Only one stretch of the data below is wanted: the lines starting at the one with "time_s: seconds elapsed" and ending at the one with "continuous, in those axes", both included, given again exactly.

◆ RECORDS SUPPLIED:

↓

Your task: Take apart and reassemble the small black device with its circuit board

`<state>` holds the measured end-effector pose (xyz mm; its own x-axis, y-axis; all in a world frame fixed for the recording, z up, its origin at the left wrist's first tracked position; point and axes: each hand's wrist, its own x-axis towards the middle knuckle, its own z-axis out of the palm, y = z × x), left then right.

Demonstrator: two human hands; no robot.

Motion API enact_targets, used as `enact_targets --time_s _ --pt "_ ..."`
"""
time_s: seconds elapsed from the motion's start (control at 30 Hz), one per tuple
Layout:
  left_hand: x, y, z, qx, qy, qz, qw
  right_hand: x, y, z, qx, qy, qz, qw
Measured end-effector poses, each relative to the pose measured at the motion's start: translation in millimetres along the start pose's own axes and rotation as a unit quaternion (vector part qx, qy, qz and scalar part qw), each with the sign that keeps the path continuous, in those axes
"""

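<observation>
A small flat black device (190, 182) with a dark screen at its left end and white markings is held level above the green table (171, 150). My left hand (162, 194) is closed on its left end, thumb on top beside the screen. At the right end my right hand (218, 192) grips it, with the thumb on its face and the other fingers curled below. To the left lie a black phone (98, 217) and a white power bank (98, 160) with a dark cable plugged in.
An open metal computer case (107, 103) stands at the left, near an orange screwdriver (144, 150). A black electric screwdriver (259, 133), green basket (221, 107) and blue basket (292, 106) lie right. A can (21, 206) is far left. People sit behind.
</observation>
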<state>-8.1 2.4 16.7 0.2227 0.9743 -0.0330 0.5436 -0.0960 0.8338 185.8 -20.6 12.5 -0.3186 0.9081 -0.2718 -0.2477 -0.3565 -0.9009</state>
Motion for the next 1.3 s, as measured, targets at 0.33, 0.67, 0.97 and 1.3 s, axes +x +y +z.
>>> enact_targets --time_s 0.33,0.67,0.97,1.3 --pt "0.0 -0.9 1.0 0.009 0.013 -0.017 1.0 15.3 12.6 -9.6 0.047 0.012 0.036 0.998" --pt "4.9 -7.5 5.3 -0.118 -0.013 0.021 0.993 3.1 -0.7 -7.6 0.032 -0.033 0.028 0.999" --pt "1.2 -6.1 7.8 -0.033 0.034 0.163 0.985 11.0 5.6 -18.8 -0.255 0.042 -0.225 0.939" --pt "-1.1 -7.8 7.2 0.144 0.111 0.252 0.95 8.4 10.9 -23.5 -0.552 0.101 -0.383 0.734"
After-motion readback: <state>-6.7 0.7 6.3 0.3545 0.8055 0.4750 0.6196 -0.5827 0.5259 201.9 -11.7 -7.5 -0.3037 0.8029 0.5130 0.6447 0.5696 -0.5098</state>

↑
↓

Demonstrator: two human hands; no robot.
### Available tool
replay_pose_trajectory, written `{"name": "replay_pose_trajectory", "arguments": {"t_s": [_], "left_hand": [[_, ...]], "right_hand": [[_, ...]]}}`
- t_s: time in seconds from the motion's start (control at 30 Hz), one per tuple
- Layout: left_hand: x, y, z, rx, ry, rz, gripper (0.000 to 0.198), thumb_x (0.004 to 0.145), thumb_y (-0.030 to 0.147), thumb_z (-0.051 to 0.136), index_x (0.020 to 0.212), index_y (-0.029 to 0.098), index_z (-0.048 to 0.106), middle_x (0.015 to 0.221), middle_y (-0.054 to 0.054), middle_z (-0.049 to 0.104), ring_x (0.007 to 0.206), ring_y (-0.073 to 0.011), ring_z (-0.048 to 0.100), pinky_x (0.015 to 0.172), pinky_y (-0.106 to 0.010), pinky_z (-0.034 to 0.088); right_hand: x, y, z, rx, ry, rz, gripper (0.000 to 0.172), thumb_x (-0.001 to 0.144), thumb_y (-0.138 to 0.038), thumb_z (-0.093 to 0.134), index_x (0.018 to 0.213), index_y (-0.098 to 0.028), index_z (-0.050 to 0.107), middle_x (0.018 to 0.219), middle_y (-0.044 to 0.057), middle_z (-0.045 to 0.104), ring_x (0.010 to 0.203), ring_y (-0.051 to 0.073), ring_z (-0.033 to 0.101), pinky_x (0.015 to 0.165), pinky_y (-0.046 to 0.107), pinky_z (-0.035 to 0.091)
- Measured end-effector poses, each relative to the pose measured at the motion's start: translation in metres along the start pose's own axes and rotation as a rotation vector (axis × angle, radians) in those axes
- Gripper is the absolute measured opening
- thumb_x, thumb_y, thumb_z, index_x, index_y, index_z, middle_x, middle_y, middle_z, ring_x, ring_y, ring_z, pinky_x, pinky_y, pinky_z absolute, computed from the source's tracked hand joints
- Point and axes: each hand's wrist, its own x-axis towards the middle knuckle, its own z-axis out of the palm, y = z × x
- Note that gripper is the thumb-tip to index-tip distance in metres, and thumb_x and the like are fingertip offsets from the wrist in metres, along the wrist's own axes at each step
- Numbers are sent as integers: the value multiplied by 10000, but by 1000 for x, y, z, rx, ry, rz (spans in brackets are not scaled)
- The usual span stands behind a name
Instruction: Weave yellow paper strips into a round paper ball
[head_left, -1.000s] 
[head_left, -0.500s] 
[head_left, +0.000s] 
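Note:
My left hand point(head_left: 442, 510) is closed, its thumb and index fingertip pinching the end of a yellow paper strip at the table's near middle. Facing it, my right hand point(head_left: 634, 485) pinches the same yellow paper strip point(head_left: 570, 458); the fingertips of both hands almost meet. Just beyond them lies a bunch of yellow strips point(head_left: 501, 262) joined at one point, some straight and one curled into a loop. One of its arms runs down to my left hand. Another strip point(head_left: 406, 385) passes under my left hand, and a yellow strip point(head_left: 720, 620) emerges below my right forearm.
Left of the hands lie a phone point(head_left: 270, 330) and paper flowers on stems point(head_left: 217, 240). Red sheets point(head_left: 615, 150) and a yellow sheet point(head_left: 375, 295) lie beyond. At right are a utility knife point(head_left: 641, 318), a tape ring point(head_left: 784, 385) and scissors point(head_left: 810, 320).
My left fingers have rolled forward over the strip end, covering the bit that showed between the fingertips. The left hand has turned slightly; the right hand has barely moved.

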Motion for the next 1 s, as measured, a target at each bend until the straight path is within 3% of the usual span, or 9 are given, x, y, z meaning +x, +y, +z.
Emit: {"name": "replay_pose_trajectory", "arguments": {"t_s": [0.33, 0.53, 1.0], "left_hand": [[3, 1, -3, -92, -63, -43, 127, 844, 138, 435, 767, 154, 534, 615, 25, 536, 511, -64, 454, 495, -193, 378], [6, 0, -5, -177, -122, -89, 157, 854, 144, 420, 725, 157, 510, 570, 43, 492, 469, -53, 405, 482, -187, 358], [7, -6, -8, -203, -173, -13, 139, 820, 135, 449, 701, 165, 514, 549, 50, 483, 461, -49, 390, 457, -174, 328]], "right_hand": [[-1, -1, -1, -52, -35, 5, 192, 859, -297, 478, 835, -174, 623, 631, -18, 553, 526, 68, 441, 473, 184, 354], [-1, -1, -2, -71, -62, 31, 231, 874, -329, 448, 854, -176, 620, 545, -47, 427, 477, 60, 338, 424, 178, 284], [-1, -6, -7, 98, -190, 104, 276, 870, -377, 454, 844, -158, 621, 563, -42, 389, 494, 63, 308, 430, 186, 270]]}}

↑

◆ ANSWER SPACE:
time_s: seconds elapsed from the motion's start (control at 30 Hz), one per tuple
Layout:
  left_hand: x, y, z, qx, qy, qz, qw
  right_hand: x, y, z, qx, qy, qz, qw
Measured end-effector poses, each relative to the pose measured at the motion's start: translation in millimetres along the start pose's own axes and rotation as a unit quaternion (vector part qx, qy, qz and scalar part qw), each with the sign that keeps the path continuous, in those axes

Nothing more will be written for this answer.